El frío extremo no trata muy bien a los viajeros que aspiran a llegar a lugares en los que nadie ha puesto el pie todavía. Además, en una expedición a los confines del mundo, cualquier detalle, por pequeño que sea, es importante. Sobre todo en el ámbito de la química (el hecho de que en la India se nieguen a consumir una sustancia química que cabría en una cucharadita de café, ha provocado miles de muertos y defectos de nacimiento, como os expliqué en Gandhi, cretinos e impuestos: el problema de la India con la sal.

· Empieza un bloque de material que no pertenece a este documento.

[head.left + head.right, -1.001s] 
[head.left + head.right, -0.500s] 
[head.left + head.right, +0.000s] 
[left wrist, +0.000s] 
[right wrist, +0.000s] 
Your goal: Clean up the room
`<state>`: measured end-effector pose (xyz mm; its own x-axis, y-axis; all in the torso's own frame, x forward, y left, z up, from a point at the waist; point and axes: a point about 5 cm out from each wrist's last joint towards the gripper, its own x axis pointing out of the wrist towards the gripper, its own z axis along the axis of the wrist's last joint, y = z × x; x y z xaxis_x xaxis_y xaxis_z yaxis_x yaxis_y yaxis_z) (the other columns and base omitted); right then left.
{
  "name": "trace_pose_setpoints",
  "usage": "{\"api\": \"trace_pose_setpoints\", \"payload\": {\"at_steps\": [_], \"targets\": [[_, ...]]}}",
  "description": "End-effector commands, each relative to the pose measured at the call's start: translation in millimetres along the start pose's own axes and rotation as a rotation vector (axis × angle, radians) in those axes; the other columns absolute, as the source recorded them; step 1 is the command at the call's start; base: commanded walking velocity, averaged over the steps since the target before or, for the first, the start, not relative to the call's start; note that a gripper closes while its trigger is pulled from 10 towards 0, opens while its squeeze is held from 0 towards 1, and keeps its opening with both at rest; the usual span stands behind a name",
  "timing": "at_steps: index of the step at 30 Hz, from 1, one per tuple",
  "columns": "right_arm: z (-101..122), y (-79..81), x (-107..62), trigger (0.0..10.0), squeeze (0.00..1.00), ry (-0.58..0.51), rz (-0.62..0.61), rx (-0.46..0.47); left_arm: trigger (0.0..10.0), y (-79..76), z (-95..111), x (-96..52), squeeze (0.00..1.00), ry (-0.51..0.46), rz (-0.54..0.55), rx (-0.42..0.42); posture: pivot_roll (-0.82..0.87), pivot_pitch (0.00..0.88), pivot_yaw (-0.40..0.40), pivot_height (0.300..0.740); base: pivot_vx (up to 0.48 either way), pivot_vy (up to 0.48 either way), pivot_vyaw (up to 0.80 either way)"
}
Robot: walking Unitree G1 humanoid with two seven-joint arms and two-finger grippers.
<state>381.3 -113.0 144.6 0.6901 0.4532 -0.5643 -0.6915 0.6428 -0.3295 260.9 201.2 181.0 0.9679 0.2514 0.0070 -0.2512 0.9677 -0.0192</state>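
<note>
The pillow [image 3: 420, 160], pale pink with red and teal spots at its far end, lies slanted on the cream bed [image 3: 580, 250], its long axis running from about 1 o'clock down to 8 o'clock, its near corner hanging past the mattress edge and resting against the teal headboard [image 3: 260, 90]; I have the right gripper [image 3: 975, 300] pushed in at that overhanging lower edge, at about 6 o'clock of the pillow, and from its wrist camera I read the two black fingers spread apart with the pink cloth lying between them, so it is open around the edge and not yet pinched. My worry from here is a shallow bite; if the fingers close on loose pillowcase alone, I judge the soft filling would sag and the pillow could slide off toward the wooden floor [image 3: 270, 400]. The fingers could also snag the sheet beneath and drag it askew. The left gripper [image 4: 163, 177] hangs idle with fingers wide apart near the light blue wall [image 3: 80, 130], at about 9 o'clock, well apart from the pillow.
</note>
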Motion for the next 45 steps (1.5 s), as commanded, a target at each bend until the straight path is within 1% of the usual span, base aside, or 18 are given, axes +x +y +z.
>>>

En el primer intento de llegar al Polo sur, allá por los inicios del siglo XX, se mezclaron inoportunamente ambos factores: frío extremo y detalle químico sin importancia aparente.
Robert Falcon Scott fue el valiente que, junto a un grupo de ingleses, se lanzó a la aventura ser el primer humano en alcanzar los noventa grados de latitud sur. Partieron en noviembre de 1911, después de equiparse con perros y provisiones.
Si bien se enfrentaron a tempestades de nieve, al escorbuto, la inanición, la deshidratación, la hipotermia y la gangrena, lo peor fue todo fue la falta de combustible para calentarse. Al parecer, para evitar pérdidas entre las juntas de piel de sus bombonas de queroseno, Scott había usado soldaduras enriquecidas con estaño o de estaño puro. Sin embargo, durante el viaje descubrieron que las bombonas estaban completamente vacías.
Todos murieron en marzo de 1912 porque fueron incapaces de cocinar o de fundir hielo para beber. Alguien misterioso parecía haberse apropiado de todo aquel combustible. Pero no era alguien, sino “algo”. El estaño de las soldaduras.
Y es que hoy sabemos que cualquier herramienta, moneda o juguete de estaño puro, al enfriarse, exuda una especie de óxido blanco que lo cubre todo como la escarcha blanca cubre una ventana en invierno. Este óxido blanco se rompe después en pústulas, y debilita y corroe el estaño hasta que éste se hace añicos, como si fuera de quebradizo cristal. Scott, pues, había perdido su valioso queroseno cuando el estaño que cubría las juntas se partió.
El químico Sam Kean explica más anécdotas al respecto en su libro La cuchara menguante:
Varias ciudades europeas con inviernos crudos (por ejemplo, San Petersburgo) tienen leyendas sobre costosos tubos de estaño del nuevo órgano de una iglesia que se han pulverizado en el instante en que el organista pulsó la primera nota. (Otros ciudadanos más píos, le echaban la culpa al diablo).